▶ WHAT YOU WILL DO
When copying the listing below, skip every picture and repeat exactly the lines from the first one through the line that contains "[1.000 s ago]".
-*-*-
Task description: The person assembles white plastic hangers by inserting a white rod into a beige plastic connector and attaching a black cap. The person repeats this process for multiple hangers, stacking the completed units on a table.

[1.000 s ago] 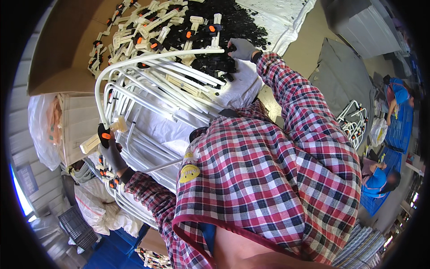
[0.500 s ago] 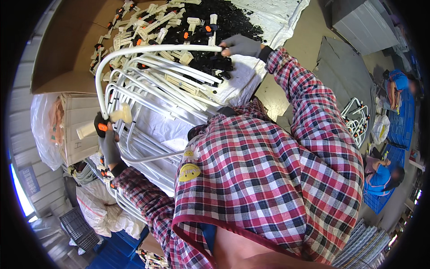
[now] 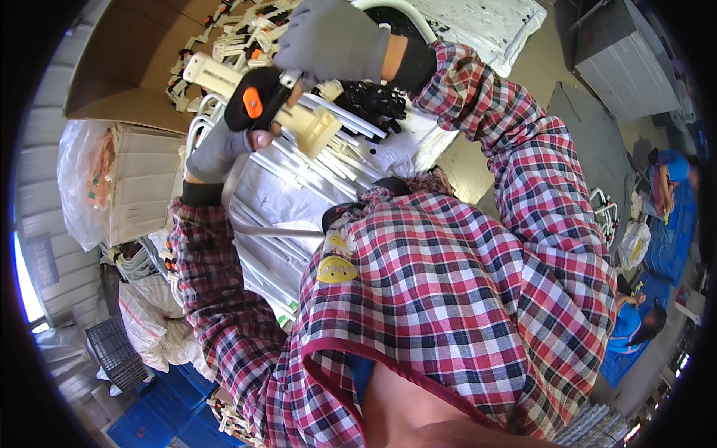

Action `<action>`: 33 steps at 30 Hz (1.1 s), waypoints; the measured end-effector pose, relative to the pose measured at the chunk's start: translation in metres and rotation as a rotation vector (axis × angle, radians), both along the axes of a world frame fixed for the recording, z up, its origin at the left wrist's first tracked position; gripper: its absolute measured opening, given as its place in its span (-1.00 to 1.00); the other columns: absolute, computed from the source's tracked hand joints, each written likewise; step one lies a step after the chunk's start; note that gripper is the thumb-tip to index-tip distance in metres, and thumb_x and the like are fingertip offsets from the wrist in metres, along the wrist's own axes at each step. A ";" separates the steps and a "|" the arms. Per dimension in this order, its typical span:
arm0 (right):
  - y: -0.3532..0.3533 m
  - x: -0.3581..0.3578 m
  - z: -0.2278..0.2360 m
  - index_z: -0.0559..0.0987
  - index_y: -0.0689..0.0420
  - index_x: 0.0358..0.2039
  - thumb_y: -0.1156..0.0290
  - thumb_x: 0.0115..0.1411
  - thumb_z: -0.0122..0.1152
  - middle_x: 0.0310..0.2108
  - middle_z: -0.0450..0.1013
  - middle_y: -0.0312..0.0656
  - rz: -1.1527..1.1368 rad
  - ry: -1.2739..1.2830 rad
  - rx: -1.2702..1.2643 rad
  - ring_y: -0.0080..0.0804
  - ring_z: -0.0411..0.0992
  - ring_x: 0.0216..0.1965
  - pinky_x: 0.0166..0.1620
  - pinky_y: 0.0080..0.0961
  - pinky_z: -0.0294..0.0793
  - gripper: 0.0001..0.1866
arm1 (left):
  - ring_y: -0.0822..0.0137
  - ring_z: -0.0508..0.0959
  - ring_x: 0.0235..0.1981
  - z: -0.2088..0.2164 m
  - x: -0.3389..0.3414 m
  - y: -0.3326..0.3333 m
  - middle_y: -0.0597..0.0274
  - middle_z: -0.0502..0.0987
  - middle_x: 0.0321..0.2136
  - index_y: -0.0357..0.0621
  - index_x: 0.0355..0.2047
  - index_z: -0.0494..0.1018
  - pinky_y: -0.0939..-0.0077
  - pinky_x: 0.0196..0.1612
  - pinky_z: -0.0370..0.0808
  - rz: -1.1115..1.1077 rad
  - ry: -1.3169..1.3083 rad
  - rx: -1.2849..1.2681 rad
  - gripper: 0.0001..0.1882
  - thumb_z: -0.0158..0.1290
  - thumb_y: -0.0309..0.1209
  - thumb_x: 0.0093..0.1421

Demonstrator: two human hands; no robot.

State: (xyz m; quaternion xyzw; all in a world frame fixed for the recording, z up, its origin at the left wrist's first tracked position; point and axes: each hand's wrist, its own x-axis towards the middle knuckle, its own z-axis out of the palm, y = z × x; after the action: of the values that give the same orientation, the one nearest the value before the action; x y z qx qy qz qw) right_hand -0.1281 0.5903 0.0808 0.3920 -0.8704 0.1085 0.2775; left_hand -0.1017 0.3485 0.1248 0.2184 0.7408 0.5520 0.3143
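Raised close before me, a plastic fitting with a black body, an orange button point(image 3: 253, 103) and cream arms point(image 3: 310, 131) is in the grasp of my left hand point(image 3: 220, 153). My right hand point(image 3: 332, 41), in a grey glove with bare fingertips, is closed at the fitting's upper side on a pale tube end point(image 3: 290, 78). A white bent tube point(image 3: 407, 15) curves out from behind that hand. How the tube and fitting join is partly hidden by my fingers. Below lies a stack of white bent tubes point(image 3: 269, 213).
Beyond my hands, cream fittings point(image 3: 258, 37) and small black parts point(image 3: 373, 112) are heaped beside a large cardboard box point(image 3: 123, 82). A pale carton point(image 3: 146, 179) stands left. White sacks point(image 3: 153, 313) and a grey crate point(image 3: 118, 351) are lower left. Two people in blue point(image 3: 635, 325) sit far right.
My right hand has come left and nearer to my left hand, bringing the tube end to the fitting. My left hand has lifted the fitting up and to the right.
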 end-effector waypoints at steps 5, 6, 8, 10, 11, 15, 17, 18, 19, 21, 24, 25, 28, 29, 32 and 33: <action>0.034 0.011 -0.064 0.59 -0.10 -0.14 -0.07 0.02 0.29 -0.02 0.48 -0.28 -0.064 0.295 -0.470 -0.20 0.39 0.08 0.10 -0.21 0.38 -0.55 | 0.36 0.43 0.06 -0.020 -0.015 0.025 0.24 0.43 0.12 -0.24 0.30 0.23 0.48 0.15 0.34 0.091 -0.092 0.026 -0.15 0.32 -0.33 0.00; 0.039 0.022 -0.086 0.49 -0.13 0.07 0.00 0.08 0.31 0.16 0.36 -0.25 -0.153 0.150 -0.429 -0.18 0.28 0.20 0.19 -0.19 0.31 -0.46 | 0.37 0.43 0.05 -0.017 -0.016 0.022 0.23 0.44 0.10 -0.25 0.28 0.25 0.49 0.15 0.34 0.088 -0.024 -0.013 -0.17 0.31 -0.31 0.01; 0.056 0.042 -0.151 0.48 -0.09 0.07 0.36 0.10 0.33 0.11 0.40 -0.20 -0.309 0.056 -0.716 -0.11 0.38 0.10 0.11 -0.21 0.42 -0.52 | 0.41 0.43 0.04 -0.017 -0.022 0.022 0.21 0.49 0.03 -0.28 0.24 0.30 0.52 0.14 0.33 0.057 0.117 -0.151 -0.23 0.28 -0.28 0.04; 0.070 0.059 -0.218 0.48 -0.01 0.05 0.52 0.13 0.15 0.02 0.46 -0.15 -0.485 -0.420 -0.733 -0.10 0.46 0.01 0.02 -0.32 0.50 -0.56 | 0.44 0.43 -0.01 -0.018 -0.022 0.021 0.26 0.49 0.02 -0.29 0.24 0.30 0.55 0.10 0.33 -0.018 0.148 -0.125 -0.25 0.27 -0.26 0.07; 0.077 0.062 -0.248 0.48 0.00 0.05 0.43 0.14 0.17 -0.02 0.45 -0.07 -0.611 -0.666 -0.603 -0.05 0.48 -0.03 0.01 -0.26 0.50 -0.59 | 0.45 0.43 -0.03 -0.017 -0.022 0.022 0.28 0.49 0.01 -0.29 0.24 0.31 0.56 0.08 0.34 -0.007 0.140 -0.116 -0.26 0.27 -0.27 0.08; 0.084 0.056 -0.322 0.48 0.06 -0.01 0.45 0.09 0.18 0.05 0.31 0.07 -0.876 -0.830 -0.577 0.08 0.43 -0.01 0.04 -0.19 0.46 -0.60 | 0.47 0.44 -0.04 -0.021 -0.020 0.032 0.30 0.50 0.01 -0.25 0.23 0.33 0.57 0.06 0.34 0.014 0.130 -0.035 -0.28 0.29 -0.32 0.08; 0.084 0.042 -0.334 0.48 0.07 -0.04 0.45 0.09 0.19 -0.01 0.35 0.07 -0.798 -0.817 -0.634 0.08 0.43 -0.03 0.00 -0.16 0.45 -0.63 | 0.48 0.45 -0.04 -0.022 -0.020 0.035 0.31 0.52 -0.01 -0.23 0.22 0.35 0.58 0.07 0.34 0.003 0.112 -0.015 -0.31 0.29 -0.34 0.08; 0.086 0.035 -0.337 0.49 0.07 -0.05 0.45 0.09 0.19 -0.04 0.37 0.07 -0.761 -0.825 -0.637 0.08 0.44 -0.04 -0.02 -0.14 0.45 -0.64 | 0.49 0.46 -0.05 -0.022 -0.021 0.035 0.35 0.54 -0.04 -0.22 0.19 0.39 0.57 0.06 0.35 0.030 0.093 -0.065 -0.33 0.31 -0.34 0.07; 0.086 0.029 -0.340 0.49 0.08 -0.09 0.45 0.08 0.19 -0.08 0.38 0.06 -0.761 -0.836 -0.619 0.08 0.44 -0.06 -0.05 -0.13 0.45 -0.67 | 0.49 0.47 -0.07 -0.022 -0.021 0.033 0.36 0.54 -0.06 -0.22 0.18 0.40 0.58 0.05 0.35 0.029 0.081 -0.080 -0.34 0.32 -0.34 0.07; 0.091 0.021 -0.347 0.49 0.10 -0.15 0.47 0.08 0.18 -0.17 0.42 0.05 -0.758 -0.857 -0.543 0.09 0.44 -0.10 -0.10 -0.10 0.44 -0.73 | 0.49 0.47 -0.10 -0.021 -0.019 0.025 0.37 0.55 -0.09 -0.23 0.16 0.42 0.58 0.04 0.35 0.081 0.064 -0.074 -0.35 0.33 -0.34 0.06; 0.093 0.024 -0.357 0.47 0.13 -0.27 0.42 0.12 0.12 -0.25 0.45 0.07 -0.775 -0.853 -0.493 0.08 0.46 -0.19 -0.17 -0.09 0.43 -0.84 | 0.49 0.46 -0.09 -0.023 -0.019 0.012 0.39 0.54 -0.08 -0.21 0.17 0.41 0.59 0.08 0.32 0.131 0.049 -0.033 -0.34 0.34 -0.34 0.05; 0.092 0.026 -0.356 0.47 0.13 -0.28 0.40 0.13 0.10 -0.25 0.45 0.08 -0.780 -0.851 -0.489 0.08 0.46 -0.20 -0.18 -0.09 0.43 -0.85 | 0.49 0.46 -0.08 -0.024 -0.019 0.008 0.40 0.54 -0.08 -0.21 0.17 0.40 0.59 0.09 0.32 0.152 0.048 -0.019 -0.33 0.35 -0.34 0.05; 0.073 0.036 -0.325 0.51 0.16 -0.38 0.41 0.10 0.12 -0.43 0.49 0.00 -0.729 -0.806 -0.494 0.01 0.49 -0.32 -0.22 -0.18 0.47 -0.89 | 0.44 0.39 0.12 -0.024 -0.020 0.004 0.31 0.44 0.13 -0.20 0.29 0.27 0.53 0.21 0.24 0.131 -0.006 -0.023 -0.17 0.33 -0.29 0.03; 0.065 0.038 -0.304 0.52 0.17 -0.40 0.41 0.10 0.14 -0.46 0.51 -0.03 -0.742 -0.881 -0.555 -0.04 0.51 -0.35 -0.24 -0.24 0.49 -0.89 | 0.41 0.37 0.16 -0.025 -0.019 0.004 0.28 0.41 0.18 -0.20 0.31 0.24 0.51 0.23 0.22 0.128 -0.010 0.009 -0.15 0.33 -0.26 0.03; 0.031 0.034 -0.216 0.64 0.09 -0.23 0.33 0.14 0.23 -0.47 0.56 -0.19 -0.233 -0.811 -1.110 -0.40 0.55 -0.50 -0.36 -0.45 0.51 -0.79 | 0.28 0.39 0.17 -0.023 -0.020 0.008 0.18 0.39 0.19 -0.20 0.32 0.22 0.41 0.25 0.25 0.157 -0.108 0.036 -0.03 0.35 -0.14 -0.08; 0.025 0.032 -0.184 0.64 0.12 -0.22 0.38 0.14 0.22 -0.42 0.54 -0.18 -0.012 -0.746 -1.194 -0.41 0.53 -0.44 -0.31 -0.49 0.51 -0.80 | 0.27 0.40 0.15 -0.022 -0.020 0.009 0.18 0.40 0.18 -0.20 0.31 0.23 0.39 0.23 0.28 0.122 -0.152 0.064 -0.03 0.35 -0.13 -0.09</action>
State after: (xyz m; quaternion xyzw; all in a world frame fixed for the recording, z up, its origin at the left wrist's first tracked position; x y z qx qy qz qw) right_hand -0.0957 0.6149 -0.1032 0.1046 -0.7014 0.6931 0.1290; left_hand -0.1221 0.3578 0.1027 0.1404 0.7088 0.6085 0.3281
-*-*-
▶ ANSWER FOR THIS EXERCISE
Task description: The person assembles white plastic hangers by inserting a white rod into a beige plastic connector and attaching a black cap. The person repeats this process for multiple hangers, stacking the completed units on a table.

[1.000 s ago] 

There is nothing more to add to this answer.